‘If you were to have this conversation with any of the “management” guys, they’ll tell you the right gobbledygook, and tell you that we’re absolutely committed to that [modernisation]. In reality, we’re so struggling to get the work and get through it and stay afloat financially, that that’s not the agenda as I perceive it.’ (senior clinical manager, St Urban’s)
Chapter Two highlighted the paradox that, considering all eight sites were part of the same NHS and engaging with the same national innovation programme, their initial circumstances had almost nothing in common with each other. However, they all had local justifications for opening a TC that were the result of complex ‘negotiations’ between different ‘players’ at each site, each of whom interpreted the innovation differently. At each site, key players in the early phases of the development of the TCs contested their understandings and definitions of a TC and what it might mean for the organisation. The tussles, disagreements and bargaining that would shape the resulting TCs were not simple interprofessional (often referred to as “tribal”) battles between, say, doctors, managers and nurses. Rather than splitting along professional lines, they seemed rather to fall into four types of player, namely opportunists, pragmatists, idealists and sceptics, who were to be found in varying proportions in each of the sites. Each type had a role in determining the fate of the innovation, using different aspects of the local initial conditions in each site to argue the case for or against developing a TC (Pope et al, 2006).
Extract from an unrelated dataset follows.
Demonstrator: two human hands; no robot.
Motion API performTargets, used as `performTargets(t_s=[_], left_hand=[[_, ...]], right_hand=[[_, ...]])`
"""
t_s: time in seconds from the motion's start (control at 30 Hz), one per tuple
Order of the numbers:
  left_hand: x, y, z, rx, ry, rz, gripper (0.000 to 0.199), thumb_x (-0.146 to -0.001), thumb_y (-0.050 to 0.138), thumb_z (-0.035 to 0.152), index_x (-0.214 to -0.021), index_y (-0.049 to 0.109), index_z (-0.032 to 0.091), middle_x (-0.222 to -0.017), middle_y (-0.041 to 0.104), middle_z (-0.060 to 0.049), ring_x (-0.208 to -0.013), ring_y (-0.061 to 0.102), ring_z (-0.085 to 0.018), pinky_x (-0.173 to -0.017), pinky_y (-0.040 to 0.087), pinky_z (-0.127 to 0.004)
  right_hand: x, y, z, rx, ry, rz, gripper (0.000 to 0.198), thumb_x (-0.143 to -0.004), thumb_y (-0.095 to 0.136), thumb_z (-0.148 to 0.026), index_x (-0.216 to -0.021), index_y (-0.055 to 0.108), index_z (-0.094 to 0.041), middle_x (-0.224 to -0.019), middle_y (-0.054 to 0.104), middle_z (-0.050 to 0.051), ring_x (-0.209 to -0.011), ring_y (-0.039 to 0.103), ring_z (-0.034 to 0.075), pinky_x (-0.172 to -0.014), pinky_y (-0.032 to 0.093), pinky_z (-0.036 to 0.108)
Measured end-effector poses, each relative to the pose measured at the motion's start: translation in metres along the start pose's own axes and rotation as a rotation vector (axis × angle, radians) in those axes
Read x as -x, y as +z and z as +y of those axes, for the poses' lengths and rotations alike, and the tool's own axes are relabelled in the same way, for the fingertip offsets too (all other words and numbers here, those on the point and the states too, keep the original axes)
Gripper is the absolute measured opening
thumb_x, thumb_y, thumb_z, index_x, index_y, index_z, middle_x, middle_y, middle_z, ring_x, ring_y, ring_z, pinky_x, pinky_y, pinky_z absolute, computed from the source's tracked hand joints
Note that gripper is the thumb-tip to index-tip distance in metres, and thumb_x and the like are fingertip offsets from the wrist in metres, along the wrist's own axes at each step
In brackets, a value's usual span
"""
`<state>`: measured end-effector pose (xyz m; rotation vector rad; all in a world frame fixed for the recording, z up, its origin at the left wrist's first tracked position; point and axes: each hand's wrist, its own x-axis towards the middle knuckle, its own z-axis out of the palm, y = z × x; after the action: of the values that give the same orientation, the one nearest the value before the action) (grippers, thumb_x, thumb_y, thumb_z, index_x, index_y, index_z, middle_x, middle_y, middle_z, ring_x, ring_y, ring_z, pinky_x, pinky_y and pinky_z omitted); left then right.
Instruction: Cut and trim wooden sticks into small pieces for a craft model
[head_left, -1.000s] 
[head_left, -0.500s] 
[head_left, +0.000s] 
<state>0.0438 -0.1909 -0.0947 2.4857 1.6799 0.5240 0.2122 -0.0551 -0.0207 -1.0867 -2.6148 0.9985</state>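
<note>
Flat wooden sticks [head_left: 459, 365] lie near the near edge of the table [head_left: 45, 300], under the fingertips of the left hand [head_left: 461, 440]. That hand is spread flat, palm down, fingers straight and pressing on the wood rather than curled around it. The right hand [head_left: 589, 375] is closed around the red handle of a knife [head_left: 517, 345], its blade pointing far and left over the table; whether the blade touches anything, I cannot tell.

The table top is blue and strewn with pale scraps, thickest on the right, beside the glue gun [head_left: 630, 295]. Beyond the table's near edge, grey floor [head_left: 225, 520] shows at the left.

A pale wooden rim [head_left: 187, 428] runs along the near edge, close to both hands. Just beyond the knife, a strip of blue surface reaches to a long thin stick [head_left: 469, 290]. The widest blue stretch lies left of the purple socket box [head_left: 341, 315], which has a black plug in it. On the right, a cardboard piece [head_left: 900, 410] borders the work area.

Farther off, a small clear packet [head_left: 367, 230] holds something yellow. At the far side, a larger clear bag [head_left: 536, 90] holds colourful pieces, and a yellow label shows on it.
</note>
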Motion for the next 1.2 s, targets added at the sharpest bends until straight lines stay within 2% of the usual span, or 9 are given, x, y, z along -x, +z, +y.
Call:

Opportunists, pragmatists, idealists and sceptics
Opportunists saw TCs as a chance to do something (rebuild, expand, renew) that they might not otherwise have the chance to do, which was often an innovation they had already been planning or developing. In several of our sites opportunists used the TC programme as a way to get capital funding to finance projects they had long been hoping to implement. At Northendon, for example, a project group had, for a long time, been wanting to expand day surgery in their hospital. Following the announcement of TC funding and prodded by the SHA, the project group developed a bid for a TC mainly as a vehicle for the day surgery unit they had thus far been unable to realise.